Postdoc Jennifer Cromwell

This project is funded by the Danish Council for Independent Research (DFF-Mobilex). From 1st January 2015 to 31st December 2016.

Aims

The project aims to reassess and establish the economic position of Coptic monasteries in Late Antique and Early Islamic Egypt (5th–8th centuries CE) on the basis of the neglected evidence from the monastery at Wadi Sarga and the University of Copenhagen papyrus collection. Coptic monasteries were a vital and prominent presence within the Egyptian countryside. Yet, their significance has been underestimated, largely because the Coptic evidence for landholding and estates is often overlooked, with focus placed on the Greek evidence from Egypt.

Historical Context

Egypt during the 5th to 8th centuries CE was a multicultural and multilingual country. Greeks, Egyptians, and, later, Arabs populated the land, speaking Greek, Coptic (the last form of the indigenous Egyptian language), and Arabic. Before the Arabic conquest of 641 CE, Christianity was the predominant religion of Egypt, and continued to be so afterwards, until the 8th/9th centuries when conversion to Islam became more widespread. Centuries of co-existence brought Greeks into contact with Egyptians and vice versa, yet the picture of late antique Egypt is largely a Greek one: Greek was the official language of the administration and the majority of textual finds are written in it. As a result, studies on life and especially the economy have largely been based on this evidence alone. This study provides a new perspective on the economic landscape of Egypt, taking into account a large corpus of texts written in Coptic.

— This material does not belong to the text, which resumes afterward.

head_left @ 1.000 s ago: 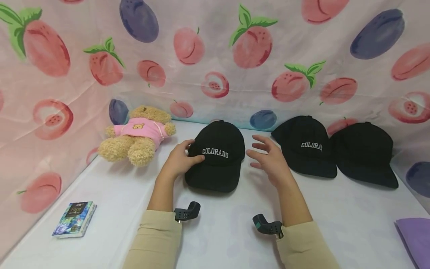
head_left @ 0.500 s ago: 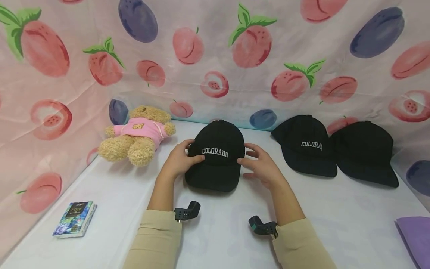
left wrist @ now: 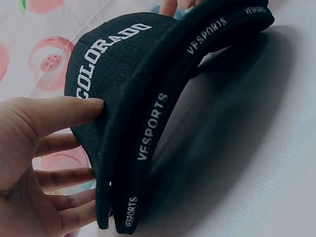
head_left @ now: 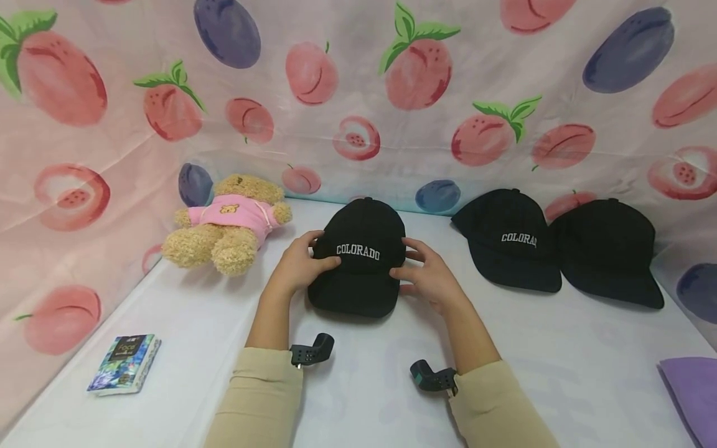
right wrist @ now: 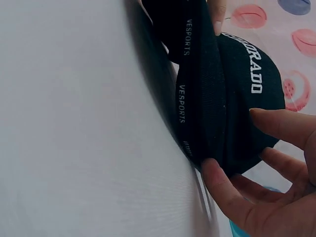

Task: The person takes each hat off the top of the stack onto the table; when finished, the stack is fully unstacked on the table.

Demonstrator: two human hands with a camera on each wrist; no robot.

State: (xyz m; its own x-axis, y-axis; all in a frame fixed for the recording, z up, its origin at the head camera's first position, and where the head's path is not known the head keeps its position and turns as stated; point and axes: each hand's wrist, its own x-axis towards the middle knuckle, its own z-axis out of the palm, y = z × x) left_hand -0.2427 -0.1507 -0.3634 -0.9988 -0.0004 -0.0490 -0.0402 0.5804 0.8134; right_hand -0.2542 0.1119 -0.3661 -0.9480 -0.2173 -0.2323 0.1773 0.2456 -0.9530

Monasteries had been a significant part of the Egyptian landscape since the beginnings of Christianity. It is from the late 6th/early 7th centuries that the non-literary evidence for Egyptian monasteries explodes in scope and several institutions are well documented. Many monasteries were still active in the early Islamic period. It is therefore possible to examine how the operation of these institutions changed and adapted to the new regime, following the Islamic conquest of the mid-7th century. One of the most significant changes introduced by the new rulers was the poll tax, from which monasteries were not exempt, and both the University of Copenhagen texts and the Wadi Sarga corpus contain taxation documents that date to the early 8th century. How the changing political and religious climate affected local, Egyptian institutions is a further goal of this study.

Wadi Sarga

The monastery of Apa Thomas at Wadi Sarga provides a key case study. Located in a dessert valley in central Egypt, the complex was excavated in a single season in 1913/14. Work did not resume following the First World War and the site is now an Egyptian military zone, meaning that no further work can currently be undertaken. Despite this situation, that single season produced a wealth of material remains including texts, textiles, ceramics, glassware, and bone, wood, and stone. Almost 2,800 items are held in the British Museum, yet less than 15% of this material has been published. Most of the published texts concern the internal economics of the monastery, as well as its landholdings throughout the country. But, the monastery has received no dedicated study and what has been published from it has typically not been incorporated in modern studies on Egyptian monasticism, let alone studies on wider economic matters in Egypt.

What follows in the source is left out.